Travelling nearly 9k kilometres west and several time zones the PMI eye scrutiny lands into the Old Continent and as is the case since Covid and the Ukraine invasion, manufacturing data has always been a source of trepidation if one were looking for signs of growth. HCOB Manufacturing PMI relies on a survey that encompasses 3,000 respondents in the private sector from, in order of economic size, Germany, France, Italy, Spain, the Netherlands, Austria, Ireland and Greece. Of all the centres of commerce, it is Europe that seems to be in throes of industrial renaissance. However, this rally of fortunes has started from a low base. The May Manufacturing PMI of 49.9 is a 33-month high as demand is seen as stabilizing, employment cuts diminished, and confidence rose to the highest seen since February 2022. The fortunes of Europe have been inextricably linked to energy costs and with a slump in fuel prices inflation has been encouraged lower prompting consumption, investment and rise in tourism. As good as this all sounds, it is not expansion, it is still contraction but in a milder form.

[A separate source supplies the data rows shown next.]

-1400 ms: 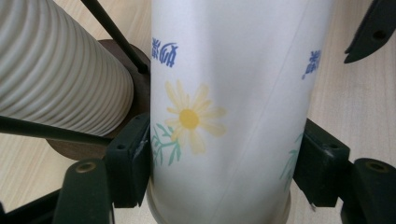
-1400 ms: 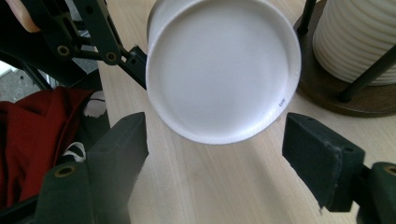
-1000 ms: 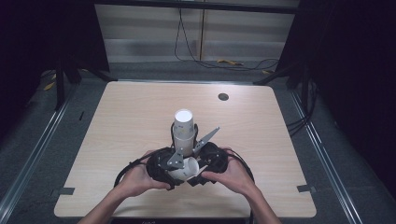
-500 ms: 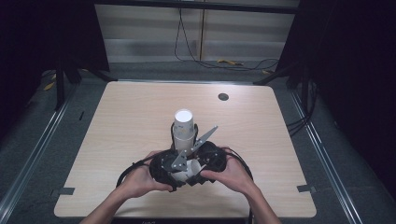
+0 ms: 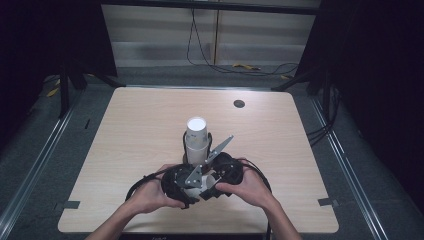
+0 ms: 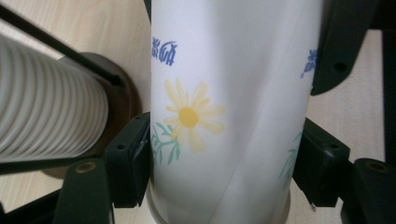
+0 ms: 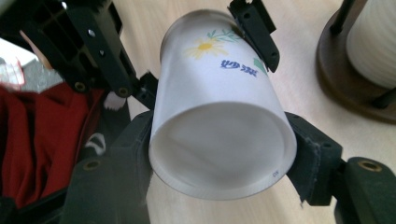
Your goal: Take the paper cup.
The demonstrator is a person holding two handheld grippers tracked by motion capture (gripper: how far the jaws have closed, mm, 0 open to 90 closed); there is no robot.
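Paper cup (image 7: 219,116) near the cup stack (image 5: 196,140), we clench both tools (image 7: 219,154) (image 6: 219,172) on it; oversqueezing could crush it.

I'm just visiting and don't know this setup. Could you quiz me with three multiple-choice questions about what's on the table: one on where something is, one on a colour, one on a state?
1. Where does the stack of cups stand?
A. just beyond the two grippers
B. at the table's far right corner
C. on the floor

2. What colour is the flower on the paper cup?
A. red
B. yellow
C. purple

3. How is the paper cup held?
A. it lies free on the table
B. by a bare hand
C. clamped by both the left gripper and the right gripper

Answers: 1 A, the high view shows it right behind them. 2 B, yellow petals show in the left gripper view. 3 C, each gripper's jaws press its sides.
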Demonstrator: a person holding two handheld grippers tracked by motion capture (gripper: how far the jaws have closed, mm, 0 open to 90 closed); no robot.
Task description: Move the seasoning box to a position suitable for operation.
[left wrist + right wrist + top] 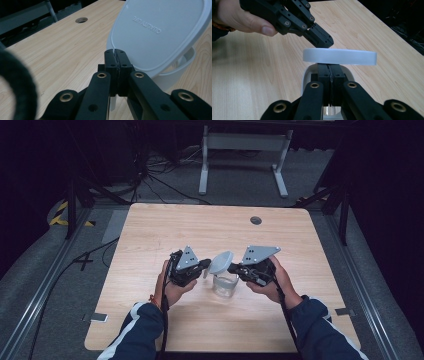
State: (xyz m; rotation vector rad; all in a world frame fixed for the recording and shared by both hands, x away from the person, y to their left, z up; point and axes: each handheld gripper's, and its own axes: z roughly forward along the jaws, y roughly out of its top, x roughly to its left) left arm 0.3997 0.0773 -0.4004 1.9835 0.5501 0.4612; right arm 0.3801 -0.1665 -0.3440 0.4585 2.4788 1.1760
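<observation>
A small clear container [225,286] stands in the middle of the wooden table [165,230]. Its white lid [221,261] is tilted up over it, lower at the left. My left gripper [205,267] is shut at the lid's left rim and seems to pinch it. In the left gripper view the lid [160,32] fills the upper right above the container [175,72], with the shut jaws [115,53] at its edge. My right gripper [231,268] is shut on the container's rim [305,77], just under the lid [339,57]; the left gripper [324,42] touches the lid's far edge.
A round cable hole [256,220] lies near the table's far edge. A white table frame [245,142] and cables sit on the floor beyond. A hand [242,20] holds the left gripper. Bare wood surrounds the container.
</observation>
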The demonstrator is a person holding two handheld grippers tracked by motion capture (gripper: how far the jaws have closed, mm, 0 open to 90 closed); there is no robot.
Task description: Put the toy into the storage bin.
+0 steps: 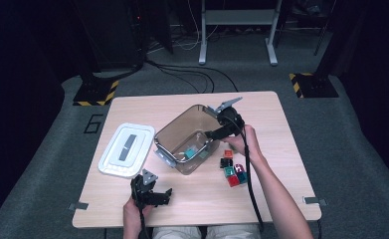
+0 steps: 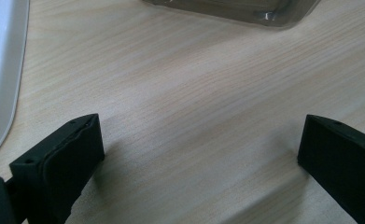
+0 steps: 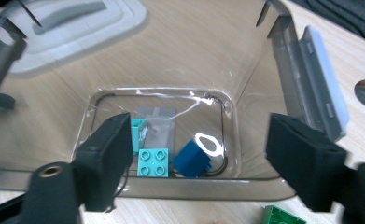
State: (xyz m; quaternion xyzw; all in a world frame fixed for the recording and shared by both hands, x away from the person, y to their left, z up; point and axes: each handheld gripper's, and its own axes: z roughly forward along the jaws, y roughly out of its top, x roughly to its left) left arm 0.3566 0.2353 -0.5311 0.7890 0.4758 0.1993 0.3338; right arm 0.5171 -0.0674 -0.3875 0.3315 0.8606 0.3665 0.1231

Importantly, and more relevant to the divergence between confidence in stock markets and confidence in industry came from the US itself and the Institute for Supply Management (ISM) Manufacturing PMI. At 48.5 in May, it fell well short of the 49.5 poll expectations and is two pips below that of April’s. The survey dwells on how new and old orders are falling as jobs, production, inventories, imports and exports are seeing contraction. Returning to Asia and marrying China to the plight of the United States, data stands in witness to how the other half of the real tariff war is faring in its own industrial path. Over the weekend the National Bureau of Statistics (NBS) Manufacturing PMI posted 49.5 and yesterday the private Caixin PMI 48.3. While the NBS reading hit the mark, the Caixin number is incredibly discouraging as activity in May shrank at the fastest pace since September 2022 and contracted for the first time since September last year. Foreign demand accelerated in decline as new export orders dropped to July 2023 levels.
The US and China are paired here for a reason. Their trading relationship will have the greatest influence of all. For there is not one part in the many and varied make up of manufacturing PMIs from Seoul to Berlin, from Madrid to Washington that did not find a mention in reports of how activity was being muted by the existence or at least the threat of tariffs and a global trade war. Even in the small improvements of Europe it still shares in the wider talk of provision for extensions both in time and measure on what punitive trade charges will be levied. The damage being done by Donald Trump’s pursuit of lopsided and wishful trade agreements has palpable negative data within manufacturing circles, and while stock markets can skip along while whistling to the tunes from A.I., there remain serious barriers to industrials and by association growth in oil demand.